*** Begin section ***
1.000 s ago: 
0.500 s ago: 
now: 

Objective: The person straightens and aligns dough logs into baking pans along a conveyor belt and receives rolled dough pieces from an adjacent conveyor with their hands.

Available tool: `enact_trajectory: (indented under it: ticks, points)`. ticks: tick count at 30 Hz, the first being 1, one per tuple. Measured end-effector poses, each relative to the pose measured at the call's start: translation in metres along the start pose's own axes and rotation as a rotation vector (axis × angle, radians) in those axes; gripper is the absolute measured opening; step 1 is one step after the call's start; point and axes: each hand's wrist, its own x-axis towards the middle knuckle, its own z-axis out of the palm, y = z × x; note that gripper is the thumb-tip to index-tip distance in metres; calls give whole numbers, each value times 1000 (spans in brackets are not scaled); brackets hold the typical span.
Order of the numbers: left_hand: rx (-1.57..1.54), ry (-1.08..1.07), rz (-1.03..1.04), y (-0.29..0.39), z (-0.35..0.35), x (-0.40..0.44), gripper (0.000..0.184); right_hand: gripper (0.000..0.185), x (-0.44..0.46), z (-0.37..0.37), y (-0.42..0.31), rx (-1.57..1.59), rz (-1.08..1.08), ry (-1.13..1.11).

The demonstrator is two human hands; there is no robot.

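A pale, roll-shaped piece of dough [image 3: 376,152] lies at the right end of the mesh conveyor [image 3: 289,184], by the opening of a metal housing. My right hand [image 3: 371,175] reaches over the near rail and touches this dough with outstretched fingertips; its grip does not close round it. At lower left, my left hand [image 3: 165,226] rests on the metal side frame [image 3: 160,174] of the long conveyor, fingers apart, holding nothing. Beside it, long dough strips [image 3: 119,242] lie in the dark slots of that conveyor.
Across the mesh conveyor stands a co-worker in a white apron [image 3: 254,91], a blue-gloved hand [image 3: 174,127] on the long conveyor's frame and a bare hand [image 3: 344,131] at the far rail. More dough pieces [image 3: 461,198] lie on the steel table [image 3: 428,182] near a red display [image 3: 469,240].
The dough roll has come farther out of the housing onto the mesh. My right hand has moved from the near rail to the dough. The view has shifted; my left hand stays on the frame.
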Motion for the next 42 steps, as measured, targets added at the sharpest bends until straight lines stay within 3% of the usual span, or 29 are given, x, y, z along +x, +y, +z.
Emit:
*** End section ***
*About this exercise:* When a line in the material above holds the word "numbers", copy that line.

*Exercise answer:*
Available tool: `enact_trajectory: (indented under it: ticks, points)`. ticks: tick count at 30 Hz, the first being 1, one per tuple. Measured end-effector poses, each relative to the pose measured at the call's start: translation in metres along the start pose's own axes and rotation as a rotation vector (axis × angle, radians) in those axes; gripper is the absolute measured opening; step 1 is one step after the call's start; point and axes: each hand's wrist, its own x-axis towards the middle knuckle, its own z-axis out of the palm, y = z × x; note that gripper is the thumb-tip to index-tip distance in metres; calls give whole numbers, each value times 1000 (spans in brackets are not scaled); brackets hold the typical span.
Order of the numbers: left_hand: rx (-1.57..1.54), ry (-1.08..1.07), rz (-1.03..1.04), y (-0.29..0.39), z (-0.35..0.35), x (-0.40..0.44), gripper (0.000..0.184); right_hand: gripper (0.000..0.185), x (-0.44..0.46), z (-0.37..0.37), y (-0.42..0.31), rx (-1.57..1.59), rz (-1.08..1.08), ry (-1.13..1.11).

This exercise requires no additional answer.